[PROBLEM TO SOLVE]:
Every line of the data should be retyped with no difference from the original.

::: MATERIAL PROVIDED

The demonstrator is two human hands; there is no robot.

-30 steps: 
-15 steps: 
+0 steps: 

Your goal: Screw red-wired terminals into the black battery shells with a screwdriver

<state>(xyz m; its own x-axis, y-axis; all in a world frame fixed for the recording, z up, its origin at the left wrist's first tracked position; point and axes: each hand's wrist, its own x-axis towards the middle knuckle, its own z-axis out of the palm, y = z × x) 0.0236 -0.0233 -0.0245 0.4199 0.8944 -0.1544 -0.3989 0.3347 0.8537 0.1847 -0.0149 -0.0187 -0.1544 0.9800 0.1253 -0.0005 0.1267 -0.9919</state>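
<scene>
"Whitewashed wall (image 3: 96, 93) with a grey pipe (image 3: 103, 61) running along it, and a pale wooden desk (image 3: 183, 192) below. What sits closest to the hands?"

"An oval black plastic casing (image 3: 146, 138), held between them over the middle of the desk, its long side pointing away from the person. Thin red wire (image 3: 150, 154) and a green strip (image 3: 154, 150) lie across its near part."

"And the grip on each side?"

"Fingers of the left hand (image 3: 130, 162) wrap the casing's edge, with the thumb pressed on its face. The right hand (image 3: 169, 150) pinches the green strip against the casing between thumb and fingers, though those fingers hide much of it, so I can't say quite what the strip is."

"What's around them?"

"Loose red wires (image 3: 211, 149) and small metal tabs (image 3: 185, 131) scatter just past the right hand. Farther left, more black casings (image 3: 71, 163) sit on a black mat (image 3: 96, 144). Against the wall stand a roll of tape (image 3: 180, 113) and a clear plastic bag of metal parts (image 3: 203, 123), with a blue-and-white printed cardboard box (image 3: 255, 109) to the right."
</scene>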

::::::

[RESULT BELOW]:
The demonstrator is two human hands; there is no robot.

-30 steps: 
-15 steps: 
+0 steps: 

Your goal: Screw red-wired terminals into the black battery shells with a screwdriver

<state>(xyz m; its own x-axis, y-axis; all in a world frame fixed for the recording, z up, its origin at the left wrist's first tracked position; point and axes: each hand's wrist, its own x-axis towards the middle knuckle, its own z-axis out of the palm, y = z × x) 0.0236 -0.0233 -0.0245 0.4199 0.8944 -0.1544 -0.3989 0.3347 0.8537 0.1847 -0.0149 -0.0187 -0.1544 0.9800 0.1253 -0.0005 0.1267 -0.9919</state>
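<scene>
"Whitewashed wall (image 3: 96, 93) with a grey pipe (image 3: 103, 61) running along it, and a pale wooden desk (image 3: 183, 192) below. What sits closest to the hands?"

"An oval black plastic casing (image 3: 146, 138), held between them over the middle of the desk, its long side pointing away from the person. Thin red wire (image 3: 150, 154) and a green strip (image 3: 154, 150) lie across its near part."

"And the grip on each side?"

"Fingers of the left hand (image 3: 130, 162) wrap the casing's edge, with the thumb pressed on its face. The right hand (image 3: 169, 150) pinches the green strip against the casing between thumb and fingers, though those fingers hide much of it, so I can't say quite what the strip is."

"What's around them?"

"Loose red wires (image 3: 211, 149) and small metal tabs (image 3: 185, 131) scatter just past the right hand. Farther left, more black casings (image 3: 71, 163) sit on a black mat (image 3: 96, 144). Against the wall stand a roll of tape (image 3: 180, 113) and a clear plastic bag of metal parts (image 3: 203, 123), with a blue-and-white printed cardboard box (image 3: 255, 109) to the right."
</scene>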

That's the answer, with nothing more to add.